1.Anında Paylaşım İçin: Canlı Yayınlar
Eskiden yaşadığımız tüm duyguların yazı ile ifade edilmesinin daha değerli, daha kalıcı olduğunu düşünürdük, ta ki teknolojiyle haşır neşir olana kadar. Son dönemlerde kitleleri etkileyen kişiler, markalar, sosyal medya platformlarında ‘live streaming’ destekli uygulamaları kullanarak oturtmak istedikleri “izle ve geç” konseptini aşağıdaki mecraların özelliklerini kullanarak içeriklerin hızlı tüketilmesini sağlıyorlar. Facebook’un canlı video yayınlaması sayesinde, ardından Twitter’ın video içerikleriyle ilgili yapmış olduğu düzenlemelerle, Instagram’ın paylaşılan video süresini uzatması ve kullanıcıların daha sık, prodüksiyonsuz sadece yayılma amaçlı video paylaşımları artık tek bir tuşa basmakla mümkün ve kolay hale getirmesiyle tüm bu mecralarda paylaşım çılgınlığı yaşanıyor. 2017 yılına damga vurması beklenen canlı yayınlar, markaların yeni paylaşım stratejilerini süsleyecek gibi…
2.Sosyal Medyada Süreli İçerik Paylaşımı
Snapchat sayesinde hayatımızın içinde olan süreli paylaşımlar; her türlü çılgınlığımızı en fazla 24 saat sürdürebileceğimiz ve de sadece bir kez gösteriliyor olmasıyla, görünürlüğümüzün kayıtlı kalmayacağını bilmemiz sıradan sosyal medya içerik paylaşımlarımızı hayli renklendirmiş oldu. Ardından en sık kullandığımız diğer bir sosyal mecra olan Instagram bu alanın gücünü fark edip, Instagram Stories ile daha kolay, daha hızlı, daha hareketli bir ara yüz ile kendini dijital pazarlama kampanyalarına dahil ederek, bu pastadan güzelce bir pay alarak kendisini güncellemiş oldu.
3.Mobil Mesajlaşma Uygulamaları
Çocukluğumuzun MIRC’ı akıllı telefon ve uygulamalar sayesinde her daim yanımızda… Whatsapp ve Facebook Messenger, Snapchat hatta oynadığımız uygulama oyunlar içerisinde mesajlaşma özellikleri bile mevcut.
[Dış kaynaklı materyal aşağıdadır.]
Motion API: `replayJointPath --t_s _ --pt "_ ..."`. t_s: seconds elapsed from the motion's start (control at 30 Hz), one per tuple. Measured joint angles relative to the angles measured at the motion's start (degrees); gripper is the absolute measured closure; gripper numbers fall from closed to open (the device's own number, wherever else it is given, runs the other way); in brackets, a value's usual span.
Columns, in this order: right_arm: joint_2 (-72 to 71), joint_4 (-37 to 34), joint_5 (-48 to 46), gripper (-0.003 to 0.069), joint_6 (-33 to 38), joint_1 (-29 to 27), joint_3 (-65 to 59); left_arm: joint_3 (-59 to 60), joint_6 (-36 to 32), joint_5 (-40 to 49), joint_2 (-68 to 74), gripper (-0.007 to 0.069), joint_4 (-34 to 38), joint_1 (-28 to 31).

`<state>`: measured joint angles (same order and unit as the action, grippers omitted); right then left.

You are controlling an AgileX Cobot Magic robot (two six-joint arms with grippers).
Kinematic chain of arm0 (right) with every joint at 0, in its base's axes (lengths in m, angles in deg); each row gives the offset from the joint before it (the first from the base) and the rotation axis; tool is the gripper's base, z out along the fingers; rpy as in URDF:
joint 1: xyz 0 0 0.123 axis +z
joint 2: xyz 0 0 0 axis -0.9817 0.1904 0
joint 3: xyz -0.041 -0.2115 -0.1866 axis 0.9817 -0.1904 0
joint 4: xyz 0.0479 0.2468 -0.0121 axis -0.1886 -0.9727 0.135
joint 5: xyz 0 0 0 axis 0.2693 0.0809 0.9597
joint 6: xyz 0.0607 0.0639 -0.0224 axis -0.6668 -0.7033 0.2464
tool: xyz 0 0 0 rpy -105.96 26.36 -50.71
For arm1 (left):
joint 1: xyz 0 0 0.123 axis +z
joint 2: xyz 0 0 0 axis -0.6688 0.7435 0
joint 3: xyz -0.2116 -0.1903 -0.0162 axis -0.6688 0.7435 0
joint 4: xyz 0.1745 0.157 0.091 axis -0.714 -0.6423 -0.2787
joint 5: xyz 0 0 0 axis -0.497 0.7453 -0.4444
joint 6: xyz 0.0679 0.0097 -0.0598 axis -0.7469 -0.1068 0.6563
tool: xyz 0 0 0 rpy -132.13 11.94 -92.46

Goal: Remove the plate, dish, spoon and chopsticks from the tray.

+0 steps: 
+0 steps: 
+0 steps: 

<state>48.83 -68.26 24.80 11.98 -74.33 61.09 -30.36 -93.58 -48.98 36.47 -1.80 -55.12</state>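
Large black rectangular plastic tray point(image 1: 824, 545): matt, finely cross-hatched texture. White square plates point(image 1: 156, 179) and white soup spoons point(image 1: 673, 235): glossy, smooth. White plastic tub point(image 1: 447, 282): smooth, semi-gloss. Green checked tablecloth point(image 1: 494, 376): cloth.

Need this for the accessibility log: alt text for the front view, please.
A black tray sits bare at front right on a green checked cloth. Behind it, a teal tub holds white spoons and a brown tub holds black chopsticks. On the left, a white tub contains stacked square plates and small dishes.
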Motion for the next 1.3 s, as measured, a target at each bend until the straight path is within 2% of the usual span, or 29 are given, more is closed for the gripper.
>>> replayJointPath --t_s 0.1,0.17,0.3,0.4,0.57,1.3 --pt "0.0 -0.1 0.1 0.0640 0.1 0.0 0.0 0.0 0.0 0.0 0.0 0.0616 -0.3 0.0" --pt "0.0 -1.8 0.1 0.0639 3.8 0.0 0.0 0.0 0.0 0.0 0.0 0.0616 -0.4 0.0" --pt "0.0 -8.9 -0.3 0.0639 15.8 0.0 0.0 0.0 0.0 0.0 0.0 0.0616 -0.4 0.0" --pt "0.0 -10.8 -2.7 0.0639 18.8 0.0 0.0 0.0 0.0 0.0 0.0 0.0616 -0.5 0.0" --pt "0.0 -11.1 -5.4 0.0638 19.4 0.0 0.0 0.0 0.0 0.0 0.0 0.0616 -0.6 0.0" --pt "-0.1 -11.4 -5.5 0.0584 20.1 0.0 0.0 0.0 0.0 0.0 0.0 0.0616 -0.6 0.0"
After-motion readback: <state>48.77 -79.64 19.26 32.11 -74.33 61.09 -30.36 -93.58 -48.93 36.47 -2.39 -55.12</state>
Bu uygulamaların tümünün yükselişinin 2017 yılında da süreceği ve de reklam alanlarıyla, uygulama sayılarının artacağı hayli konuşulmakta… Hele şu an Whatsapp’ın görüntülü konuşma uygulaması son dönemlerin en çok konuşulan trendleri arasında yer alıyor.
4.Sanal Gerçeklik (VR)
Hayal edemeyeceğimiz gerçekliğin en çok kullanıldığı alan bilgisayar oyunları iken, sinemada ve hologram teknolojisiyle oluşturulan yeni olgularla farklı bir boyuta geçiş sağlanmış oldu. Özellikle dünyadaki büyük markaların, sanal gerçeklikle kurgulanmış olan reklam kampanyalarıyla, müşterilerine sundukları deneyimleri önceden gösterebiliyor olmak, hissedilmesi ve bu sayede marka ve müşteri arasında güçlü bağların kurulması hep bu amaçla sağlanan yeni olgular doğrultusunda sanal gerçeklik kavramı hayatımızın içinde yer almaya başladı. Daha da genele yayılacak olan sanal gerçeklikle, markaların müşteri deneyimlerine yönelik yepyeni mecralara yelken açacağına kesin gözle bakılıyor.
5.Fijital Pazarlama
Bundan önce bahsettiğim trendlerin birçoğuna aşınaydık. Fakat ‘Fijital Pazarlama’ kavramı tüm dünyada dahi yeni yeni olgunlaşmaya başlamışken; Türkiye’deyse yaklaşık iki yıldır konuşulmakta… Fijital kavramı, dijital ile fiziksel deneyimlerin, harmanlanarak tüketiciyi en doğru sürece, ölçümleyerek ulaştırmak. Günlük hayatımızda kullanabileceğimiz en iyi örnek, mağaza içerisinde dolaşırken beğendiğimiz, denediğimiz bir ürünü, henüz mağazadan çıkmadan, internet üzerinden üç boyutlu yazıcılar ve cep telefonlarımız aracılığıyla ödemesini gerçekleştirebilirsiniz. Türkiye’de kullanımı yaygın olan Fijital uygulamasına iki güzel örnek; BiTaksi ve Getir. Bu uygulamalarla, fiziksel olarak yaptığımız davranışlarımız dijitalde yer bulmuş oluyor ve günlük hayatımızı kolaylaştırıyor.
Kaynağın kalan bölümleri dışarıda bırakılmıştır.